### INSTRUCTIONS FOR THE TASK
Please copy exactly the lines that run from the start of the entries to the line containing "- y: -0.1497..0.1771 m", inclusive.

### THE INPUT
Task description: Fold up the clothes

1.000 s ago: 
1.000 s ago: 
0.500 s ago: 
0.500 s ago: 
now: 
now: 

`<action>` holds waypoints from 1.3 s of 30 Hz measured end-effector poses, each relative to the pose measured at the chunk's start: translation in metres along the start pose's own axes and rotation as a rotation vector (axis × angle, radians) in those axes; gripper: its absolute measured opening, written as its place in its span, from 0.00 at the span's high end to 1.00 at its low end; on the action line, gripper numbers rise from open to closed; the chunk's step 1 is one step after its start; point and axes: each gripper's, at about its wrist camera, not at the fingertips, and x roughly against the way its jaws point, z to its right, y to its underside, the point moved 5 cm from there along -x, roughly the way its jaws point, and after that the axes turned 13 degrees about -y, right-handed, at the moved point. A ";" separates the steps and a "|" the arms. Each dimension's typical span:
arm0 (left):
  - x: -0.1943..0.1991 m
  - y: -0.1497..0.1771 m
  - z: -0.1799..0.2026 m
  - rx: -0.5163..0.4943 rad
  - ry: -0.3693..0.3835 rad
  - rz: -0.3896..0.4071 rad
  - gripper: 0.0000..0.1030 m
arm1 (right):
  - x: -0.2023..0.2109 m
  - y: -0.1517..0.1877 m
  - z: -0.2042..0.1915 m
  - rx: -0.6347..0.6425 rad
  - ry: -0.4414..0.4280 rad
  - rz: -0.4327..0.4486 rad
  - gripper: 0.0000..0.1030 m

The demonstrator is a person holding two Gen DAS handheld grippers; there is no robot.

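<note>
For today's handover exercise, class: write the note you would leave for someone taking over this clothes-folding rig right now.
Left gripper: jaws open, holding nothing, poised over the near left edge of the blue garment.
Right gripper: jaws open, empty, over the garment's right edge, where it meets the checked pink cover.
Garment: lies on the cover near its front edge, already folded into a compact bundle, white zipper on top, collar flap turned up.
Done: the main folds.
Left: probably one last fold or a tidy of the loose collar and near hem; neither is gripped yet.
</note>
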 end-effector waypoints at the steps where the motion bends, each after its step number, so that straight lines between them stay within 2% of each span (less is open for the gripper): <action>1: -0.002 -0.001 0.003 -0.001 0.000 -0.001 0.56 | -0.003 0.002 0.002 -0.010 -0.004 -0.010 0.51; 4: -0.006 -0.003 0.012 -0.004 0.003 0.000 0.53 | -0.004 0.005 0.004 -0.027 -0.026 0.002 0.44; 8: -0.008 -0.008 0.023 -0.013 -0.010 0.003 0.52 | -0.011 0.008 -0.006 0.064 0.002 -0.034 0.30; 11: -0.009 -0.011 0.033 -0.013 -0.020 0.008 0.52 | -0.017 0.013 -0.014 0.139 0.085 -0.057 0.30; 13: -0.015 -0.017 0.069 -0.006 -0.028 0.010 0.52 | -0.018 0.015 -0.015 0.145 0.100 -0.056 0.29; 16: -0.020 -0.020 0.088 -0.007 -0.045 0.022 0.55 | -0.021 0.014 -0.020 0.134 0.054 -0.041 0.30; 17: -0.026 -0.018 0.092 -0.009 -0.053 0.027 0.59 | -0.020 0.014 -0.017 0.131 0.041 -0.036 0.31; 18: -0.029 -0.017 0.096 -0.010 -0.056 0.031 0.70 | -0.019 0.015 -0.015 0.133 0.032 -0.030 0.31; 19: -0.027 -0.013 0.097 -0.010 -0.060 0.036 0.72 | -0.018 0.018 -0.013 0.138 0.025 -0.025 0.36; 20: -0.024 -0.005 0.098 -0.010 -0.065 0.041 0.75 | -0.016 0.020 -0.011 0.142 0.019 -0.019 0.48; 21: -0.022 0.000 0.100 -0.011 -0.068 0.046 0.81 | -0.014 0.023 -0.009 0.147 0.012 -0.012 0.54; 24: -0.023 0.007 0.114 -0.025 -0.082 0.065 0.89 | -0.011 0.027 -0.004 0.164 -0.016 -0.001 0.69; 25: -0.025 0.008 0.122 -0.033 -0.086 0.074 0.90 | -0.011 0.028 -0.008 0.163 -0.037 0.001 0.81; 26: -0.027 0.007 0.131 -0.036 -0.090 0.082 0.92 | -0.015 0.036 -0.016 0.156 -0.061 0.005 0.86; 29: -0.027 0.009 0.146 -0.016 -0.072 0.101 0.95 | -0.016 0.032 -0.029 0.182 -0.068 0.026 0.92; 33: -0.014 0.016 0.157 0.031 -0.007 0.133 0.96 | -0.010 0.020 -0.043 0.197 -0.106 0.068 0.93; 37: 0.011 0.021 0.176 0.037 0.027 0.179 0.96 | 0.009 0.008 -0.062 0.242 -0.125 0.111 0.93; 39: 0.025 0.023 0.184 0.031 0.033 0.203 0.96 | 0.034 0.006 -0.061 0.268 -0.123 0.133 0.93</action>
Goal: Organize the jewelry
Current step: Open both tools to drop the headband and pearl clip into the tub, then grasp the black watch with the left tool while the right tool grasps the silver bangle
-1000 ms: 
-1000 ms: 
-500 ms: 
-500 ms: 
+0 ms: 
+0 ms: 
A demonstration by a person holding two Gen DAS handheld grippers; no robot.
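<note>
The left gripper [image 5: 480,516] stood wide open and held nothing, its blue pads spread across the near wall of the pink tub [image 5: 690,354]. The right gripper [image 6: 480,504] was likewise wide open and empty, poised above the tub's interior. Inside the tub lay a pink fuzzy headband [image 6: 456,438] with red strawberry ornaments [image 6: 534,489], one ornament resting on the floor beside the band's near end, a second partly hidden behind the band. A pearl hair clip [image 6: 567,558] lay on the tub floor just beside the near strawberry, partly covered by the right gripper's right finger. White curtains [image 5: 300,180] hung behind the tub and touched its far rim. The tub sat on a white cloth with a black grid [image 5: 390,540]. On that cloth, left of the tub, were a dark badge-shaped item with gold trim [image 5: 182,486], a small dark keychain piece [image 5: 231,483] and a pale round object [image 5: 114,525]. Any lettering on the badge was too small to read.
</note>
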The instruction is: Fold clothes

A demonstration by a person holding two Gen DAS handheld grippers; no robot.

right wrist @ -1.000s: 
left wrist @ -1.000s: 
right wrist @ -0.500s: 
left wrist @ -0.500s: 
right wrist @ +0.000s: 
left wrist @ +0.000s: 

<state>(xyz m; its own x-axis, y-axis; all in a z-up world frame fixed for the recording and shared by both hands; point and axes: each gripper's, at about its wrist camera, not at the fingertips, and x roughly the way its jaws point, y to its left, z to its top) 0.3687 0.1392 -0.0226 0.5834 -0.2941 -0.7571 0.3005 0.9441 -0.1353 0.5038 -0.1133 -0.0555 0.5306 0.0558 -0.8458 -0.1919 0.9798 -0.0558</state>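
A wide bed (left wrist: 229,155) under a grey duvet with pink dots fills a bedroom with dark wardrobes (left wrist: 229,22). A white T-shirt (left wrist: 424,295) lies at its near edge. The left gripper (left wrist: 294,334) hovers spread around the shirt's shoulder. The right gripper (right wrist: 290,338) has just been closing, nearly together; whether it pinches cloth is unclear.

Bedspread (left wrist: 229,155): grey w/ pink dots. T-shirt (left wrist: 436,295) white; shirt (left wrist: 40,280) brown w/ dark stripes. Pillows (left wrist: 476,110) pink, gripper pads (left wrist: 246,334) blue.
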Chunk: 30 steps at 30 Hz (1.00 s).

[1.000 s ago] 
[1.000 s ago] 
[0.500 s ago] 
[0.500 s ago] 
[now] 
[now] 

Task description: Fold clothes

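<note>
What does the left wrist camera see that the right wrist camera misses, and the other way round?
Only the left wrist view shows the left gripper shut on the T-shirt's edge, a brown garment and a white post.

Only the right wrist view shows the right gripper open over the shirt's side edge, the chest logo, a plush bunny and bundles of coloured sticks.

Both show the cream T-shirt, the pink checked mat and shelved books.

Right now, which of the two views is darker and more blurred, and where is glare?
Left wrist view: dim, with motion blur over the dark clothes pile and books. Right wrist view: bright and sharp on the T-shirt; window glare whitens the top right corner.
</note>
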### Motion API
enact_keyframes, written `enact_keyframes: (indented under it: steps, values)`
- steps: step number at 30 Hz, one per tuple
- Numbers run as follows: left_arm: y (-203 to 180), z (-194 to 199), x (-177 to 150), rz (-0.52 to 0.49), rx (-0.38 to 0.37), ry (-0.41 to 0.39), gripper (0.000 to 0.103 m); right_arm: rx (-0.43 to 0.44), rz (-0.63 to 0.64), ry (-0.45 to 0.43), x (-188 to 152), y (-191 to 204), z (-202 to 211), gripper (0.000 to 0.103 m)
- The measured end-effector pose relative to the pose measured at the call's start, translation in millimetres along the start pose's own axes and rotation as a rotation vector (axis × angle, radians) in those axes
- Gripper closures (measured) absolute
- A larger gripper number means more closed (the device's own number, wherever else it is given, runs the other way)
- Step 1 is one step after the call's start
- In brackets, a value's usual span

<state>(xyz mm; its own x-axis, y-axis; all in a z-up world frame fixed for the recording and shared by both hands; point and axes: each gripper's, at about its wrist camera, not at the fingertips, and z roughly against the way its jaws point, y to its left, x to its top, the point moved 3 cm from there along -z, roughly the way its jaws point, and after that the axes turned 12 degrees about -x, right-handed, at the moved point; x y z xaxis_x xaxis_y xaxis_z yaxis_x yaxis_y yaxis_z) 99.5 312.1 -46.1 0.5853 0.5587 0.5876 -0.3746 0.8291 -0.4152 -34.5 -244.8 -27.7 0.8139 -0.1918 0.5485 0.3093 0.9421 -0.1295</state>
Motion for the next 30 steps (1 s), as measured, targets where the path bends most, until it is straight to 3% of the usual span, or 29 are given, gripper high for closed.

### EXPECTED ANSWER
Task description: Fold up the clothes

1.000 s ago: 
1.000 s ago: 
0.500 s ago: 
0.500 s ago: 
now: 
now: 

`<action>` holds waypoints from 1.3 s of 30 Hz measured end-effector poses, each relative to the pose measured at the chunk's start: translation in metres along the start pose's own axes and rotation as a rotation vector (axis × angle, radians) in those axes; gripper: its absolute measured opening, written as its place in its span, from 0.00 at the span's high end to 1.00 at its low end; on the action line, gripper numbers rise from open to closed; the chunk's step 1 is one step after its start; point and axes: each gripper's, at about its wrist camera, not at the fingertips, and x roughly against the way its jaws point, z to its right, y to its underside, the point moved 5 cm from there along -x, roughly the way its jaws point, and after that the axes turned 13 degrees about -y, right-handed, at the moved point. A ";" separates the steps and a "|" the arms. Each dimension's typical span:
arm0 (left):
  - x: -0.1943..0.1991 m
  - y: -0.1497..0.1771 m

Work on the exercise is now concluded.